Advert company wants: Enormous quantity of inexpensive advert impressions for products they have exclusive contracts to advertise for, and comprehensive metrics about those impressions.
Content Producer wants: Enough operating capital to make a steady profit while producing engaging content that users like,
End User wants: Engaging content from the content producer.
The content producer sells the end user's eyeballs to the advertising company.
The advertising company pays the content producer for those eyeballs.
The user gets content paid for by the resale of their eyeballs.
Here's the rub:
All three parties seek to maximize their goals. This exchange only works when there is equity in the exchange. As any one party starts to leverage advantage, the arrangement becomes unstable.
Scenario 1:
Content provider demands too much money from advertisers for ad placements.

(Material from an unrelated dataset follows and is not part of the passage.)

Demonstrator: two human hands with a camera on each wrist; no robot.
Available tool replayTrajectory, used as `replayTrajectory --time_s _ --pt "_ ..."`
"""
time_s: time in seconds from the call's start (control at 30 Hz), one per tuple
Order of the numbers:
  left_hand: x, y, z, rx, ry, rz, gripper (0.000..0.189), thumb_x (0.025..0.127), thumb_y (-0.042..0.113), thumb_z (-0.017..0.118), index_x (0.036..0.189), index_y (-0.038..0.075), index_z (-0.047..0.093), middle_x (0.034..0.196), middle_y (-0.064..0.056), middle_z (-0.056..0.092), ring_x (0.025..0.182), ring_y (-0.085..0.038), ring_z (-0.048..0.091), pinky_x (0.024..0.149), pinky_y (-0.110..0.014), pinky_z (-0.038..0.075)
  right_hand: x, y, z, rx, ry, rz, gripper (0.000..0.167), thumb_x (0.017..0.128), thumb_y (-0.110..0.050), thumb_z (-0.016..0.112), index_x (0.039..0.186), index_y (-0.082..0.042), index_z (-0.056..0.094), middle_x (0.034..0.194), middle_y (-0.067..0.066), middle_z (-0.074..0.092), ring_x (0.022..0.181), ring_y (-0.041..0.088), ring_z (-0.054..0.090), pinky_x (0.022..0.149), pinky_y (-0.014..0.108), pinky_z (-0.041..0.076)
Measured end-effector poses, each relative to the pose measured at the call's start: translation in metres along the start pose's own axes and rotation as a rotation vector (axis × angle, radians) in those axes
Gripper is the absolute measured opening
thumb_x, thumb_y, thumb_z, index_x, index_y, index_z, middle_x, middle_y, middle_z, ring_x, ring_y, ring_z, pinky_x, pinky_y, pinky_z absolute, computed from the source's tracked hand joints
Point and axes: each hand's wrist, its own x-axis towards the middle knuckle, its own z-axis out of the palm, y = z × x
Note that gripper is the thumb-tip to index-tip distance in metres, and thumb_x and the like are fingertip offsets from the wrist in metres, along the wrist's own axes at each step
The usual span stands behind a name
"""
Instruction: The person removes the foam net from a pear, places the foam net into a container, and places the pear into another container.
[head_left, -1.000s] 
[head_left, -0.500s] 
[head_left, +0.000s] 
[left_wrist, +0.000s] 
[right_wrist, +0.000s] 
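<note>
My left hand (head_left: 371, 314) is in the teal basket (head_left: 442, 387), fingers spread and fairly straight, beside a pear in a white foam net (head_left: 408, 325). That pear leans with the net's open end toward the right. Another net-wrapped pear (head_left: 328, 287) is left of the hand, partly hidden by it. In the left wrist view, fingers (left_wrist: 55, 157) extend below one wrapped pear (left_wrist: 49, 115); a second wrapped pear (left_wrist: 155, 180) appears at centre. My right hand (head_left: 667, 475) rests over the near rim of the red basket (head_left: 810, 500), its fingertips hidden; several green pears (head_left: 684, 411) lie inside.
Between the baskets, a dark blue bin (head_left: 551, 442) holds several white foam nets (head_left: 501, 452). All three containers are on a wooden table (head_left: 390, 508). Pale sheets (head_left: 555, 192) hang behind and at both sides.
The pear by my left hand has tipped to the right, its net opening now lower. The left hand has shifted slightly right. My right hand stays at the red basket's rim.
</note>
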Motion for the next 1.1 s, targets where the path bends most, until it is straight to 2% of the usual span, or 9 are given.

Advertisers cut off the producer, or, (if the advertiser cannot find other producers) goes out of business as they stop making profits. Producer stops making content as the money dries up, user stops getting content. All parties fail.
Scenario 2:
Advertising company pays too little for adverts. (current reality)
Content producers have to oversell the eyeballs viewing their content, resulting in end users going elsewhere to get that content, (Piracy, other sites, other networks, et al.) and to find technological measures to sanitize the content if alternative channels cannot be secured. Content producers do not get paid enough by the advert stream, stop producing content, advert company stops getting eyeballs, user stops getting content. All parties fail.
Scenario 3:
Users simply won't watch the adverts, period.
Users simply refuse any and all adverts. Content producers cannot secure a revenue stream from advert companies, and have to charge for content directly. This limits the available form and expression of the content to what end user is willing to directly pay for. This stifles the creativity of the producer, limits the variety of content consumed by the end user, and kills advertiser completely, reducing the ability to spread awareness of new products and offerings. All parties fail.
The ONLY WAY, and I mean THE ONLY WAY that advert supported services *CAN* work in the long term, is if there is across the board equity.
Advertisers *MUST* pay what the advert impression is REALLY worth.
Content producers MUST provide quality content with emphasis on content, not advertisement.
End users MUST watch the advertisements.
The problem, is that NONE of these actors are acting equitably, starting with the advertisers.
The advertisers found that they could leverage more profit by using mass-tracking analytics to evaluate how best to make payouts, to maximize their profit margins, pretending that this was in some fashion sustainable, creating an unreasonable stockholder expectation which they now must uphold. This is a technological advance that upset the equity.
Advertisers now pay less to the content producers.
To make up for the loss, content producers have to display more ads, further degrading the quality of the impressions received, and degrading the prices paid out, thanks to the analytics.
The end user says "Fuck that shit, I am going to block your BS adverts! They cover the whole damned screen!", and installs adblocking software.
The advert company screams to the content producer that the quality of their impressions has reached all time lows, and that they wont pay enough to keep the site running.
The content producer says that end users are blocking the adverts, resulting in a reduction in the number of unique impressions.
End user blames the content producer, saying they are now consuming a solid diet of advertisements if they dont use the adblock software.
The content producer blames the advertiser, saying they arent paying enough to keep the content in production.
Problem: Advertiser does not pay enough to sustain equity, by seeking to maximize its own profits in an unsustainable fashion.